Thank you for the feedback. At the moment, we have created just the official badge. It is on our roadmap to work on visibility and discoverability. In the future, official communities will appear higher in the feed and search results, they'll be featured and promoted in the discover communities experience. 

Iron Contributor

@debbiemotilewa  Thanks. In addition to Kevin and Eric’s feedback. Yammer team needs to look at coming out of a role as Community Manager where specific permissions are given to manage/govern the communities in general without needing access to Yammer Network Admin role. 

Iron Contributor

Will there be a possibility to only allow "official" communities? In our company it would be too much of a mindset shift that every employee can create a community.

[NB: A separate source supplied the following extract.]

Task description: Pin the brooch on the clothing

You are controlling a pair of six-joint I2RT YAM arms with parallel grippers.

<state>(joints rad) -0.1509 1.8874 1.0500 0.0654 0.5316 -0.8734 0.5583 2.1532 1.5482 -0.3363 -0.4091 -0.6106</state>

Think of this as the verified badge on Twitter so you know which account is the authenticated one.

 

for example...

AsifRehmani_0-1635170531617.png

 

Brass Contributor

Agree that there needs to be discoverable / priority search result functionality built into this other than a blue tick.

 

Are you the real @Asif Rehmani  ?

I sure am @Anthony_Ciavarella :lol:

Copper Contributor

I will be most interested in this function when it is capable of helping prioritize business relevant communities above the other less critical, or non business focused communities. It's a pity that the minimum viable product for this enhancement was nothing more than decoration, at least at first. Now, we have to spend effort to create policies on who gets "decorated" and who doesn't. Perception of Yammer in our organization is that it is a noisy, disorganized environment and a more intelligent sorting and prioritization could go a long way to turning that perception around. 

Microsoft

Hi @Dan_Phillips @Anthony_Ciavarella 

 

Thank you for the feedback. We started work on the community discovery experience this quarter - we are currently in the envisioning stages of what this would look like, and one of the key items here is to be able to discover official communities first, as well as the option to pull all official communities into a category (possibly a hub) that has its own dedicated feed. I would love for you to be part of the ideation process for this area

Iron Contributor

Not only do we love the feature and the roadmap of giving these communities higher discoverability in the home feed, BUT I also appreciate all the guidance and support on the governance of this new verification. I'm already utilizing the Form template now and all the guiding questions to help me roll this out more broadly in my company. Thank you! Curious to hear a status update on where you are with giving these official communities more weighting in discovery, @debbiemotilewa.

Microsoft

Hi @Marjorie Goodman 

 

Good news! We are already working on this - this quarter and should have this available by Summer.